**Task details:**
Only the pictures are to be dropped; the rest of the data below is to be duplicated exactly.
= Beginning of Section =
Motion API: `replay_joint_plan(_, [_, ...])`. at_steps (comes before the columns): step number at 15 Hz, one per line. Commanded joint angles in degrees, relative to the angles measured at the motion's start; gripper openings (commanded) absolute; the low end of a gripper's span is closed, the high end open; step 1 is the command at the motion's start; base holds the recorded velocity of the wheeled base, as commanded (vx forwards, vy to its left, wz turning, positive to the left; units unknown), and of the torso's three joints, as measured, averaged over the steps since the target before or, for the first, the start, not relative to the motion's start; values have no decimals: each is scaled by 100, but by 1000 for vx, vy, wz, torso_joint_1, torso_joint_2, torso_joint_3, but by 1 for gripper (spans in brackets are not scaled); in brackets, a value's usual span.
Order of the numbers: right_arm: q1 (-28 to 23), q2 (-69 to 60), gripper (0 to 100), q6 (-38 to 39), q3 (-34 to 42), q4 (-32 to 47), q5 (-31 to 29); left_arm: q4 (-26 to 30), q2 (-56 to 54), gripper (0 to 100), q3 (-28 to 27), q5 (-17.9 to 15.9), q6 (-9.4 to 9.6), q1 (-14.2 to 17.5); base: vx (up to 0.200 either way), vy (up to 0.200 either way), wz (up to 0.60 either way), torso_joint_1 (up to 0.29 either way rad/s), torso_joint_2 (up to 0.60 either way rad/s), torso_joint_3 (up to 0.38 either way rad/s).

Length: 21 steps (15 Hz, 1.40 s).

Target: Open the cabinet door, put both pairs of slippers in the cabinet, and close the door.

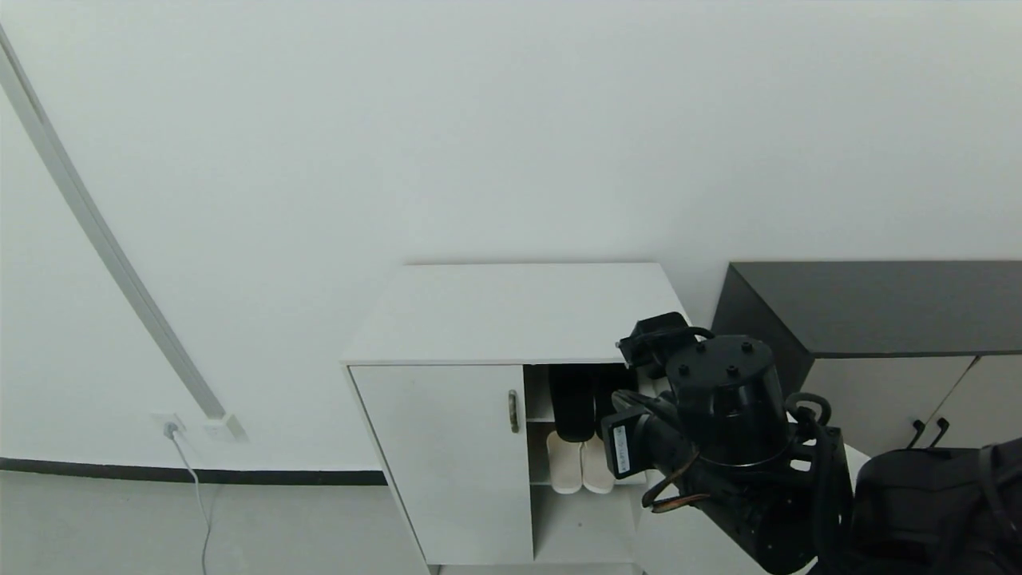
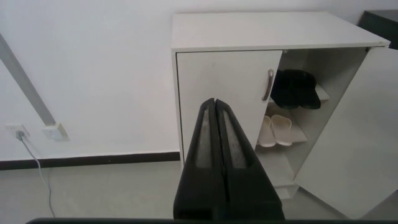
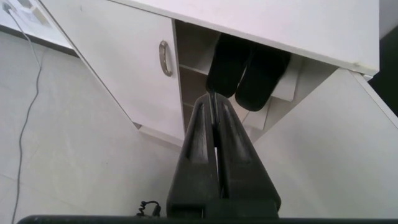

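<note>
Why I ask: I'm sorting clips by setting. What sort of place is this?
Probably an entryway-like room indoors: a white cabinet stands against a bare wall, with black slippers and white slippers on its shelves, and a socket sits low on that wall.

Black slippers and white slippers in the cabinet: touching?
Apart. The left wrist view shows the black slippers on the upper shelf and the white slippers on the lower shelf, with a gap between the pairs.

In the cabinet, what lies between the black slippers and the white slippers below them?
A white shelf board: the black slippers rest on it, the white slippers lie underneath, seen in the left wrist view.
</note>
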Motion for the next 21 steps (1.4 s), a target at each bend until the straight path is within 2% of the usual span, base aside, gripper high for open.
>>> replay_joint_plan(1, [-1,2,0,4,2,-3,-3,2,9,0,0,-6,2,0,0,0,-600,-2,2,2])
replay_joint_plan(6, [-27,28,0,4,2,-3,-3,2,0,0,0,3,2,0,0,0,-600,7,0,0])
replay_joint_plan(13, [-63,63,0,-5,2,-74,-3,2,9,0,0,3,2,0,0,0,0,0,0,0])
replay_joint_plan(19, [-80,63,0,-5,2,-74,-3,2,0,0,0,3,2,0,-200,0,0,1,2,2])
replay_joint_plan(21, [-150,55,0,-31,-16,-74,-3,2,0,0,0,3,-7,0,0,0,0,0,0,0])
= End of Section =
**Response box:**
Motion API: `replay_joint_plan(_, [_, ...])`. at_steps (comes before the columns): step number at 15 Hz, one per line. Commanded joint angles in degrees, relative to the angles measured at the motion's start; gripper openings (commanded) absolute; the low end of a gripper's span is closed, the high end open; step 1 is the command at the motion's start; base holds the recorded velocity of the wheeled base, as commanded (vx forwards, vy to its left, wz turning, positive to the left; units unknown), and of the torso's three joints, as measured, averaged over the steps since the target before or, for the first, the start, not relative to the motion's start; values have no decimals: each is scaled by 100, but by 1000 for vx, vy, wz, torso_joint_1, torso_joint_2, torso_joint_3, but by 1 for gripper (spans in brackets are not scaled); in brackets, a value's usual span.
Order of the numbers: right_arm: q1 (-28 to 23), q2 (-69 to 60), gripper (0 to 100), q6 (-38 to 39), q3 (-34 to 42), q4 (-32 to 47), q5 (-31 to 29); left_arm: q4 (-26 to 30), q2 (-56 to 54), gripper (0 to 100), q3 (-28 to 27), q5 (-17.9 to 15.9), q6 (-9.4 to 9.6), q1 (-14.2 to 17.5); base: vx (up to 0.200 either way), vy (up to 0.200 either way), wz (up to 0.60 either way), torso_joint_1 (up to 0.29 either way rad/s), torso_joint_2 (up to 0.60 either way rad/s), torso_joint_3 (up to 0.38 either way rad/s).

Length: 21 steps (15 Hz, 1.40 s).

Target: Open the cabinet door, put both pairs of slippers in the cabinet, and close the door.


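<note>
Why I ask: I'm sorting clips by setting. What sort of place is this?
Probably an entryway-like room indoors: a white cabinet stands against a bare wall, with black slippers and white slippers on its shelves, and a socket sits low on that wall.

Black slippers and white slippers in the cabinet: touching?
Apart. The left wrist view shows the black slippers on the upper shelf and the white slippers on the lower shelf, with a gap between the pairs.

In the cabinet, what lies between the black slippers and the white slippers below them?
A white shelf board: the black slippers rest on it, the white slippers lie underneath, seen in the left wrist view.
</note>
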Motion for the next 21 steps (1.4 s), a target at each bend until the straight path is within 2% of the usual span, base aside, gripper high for open.
>>> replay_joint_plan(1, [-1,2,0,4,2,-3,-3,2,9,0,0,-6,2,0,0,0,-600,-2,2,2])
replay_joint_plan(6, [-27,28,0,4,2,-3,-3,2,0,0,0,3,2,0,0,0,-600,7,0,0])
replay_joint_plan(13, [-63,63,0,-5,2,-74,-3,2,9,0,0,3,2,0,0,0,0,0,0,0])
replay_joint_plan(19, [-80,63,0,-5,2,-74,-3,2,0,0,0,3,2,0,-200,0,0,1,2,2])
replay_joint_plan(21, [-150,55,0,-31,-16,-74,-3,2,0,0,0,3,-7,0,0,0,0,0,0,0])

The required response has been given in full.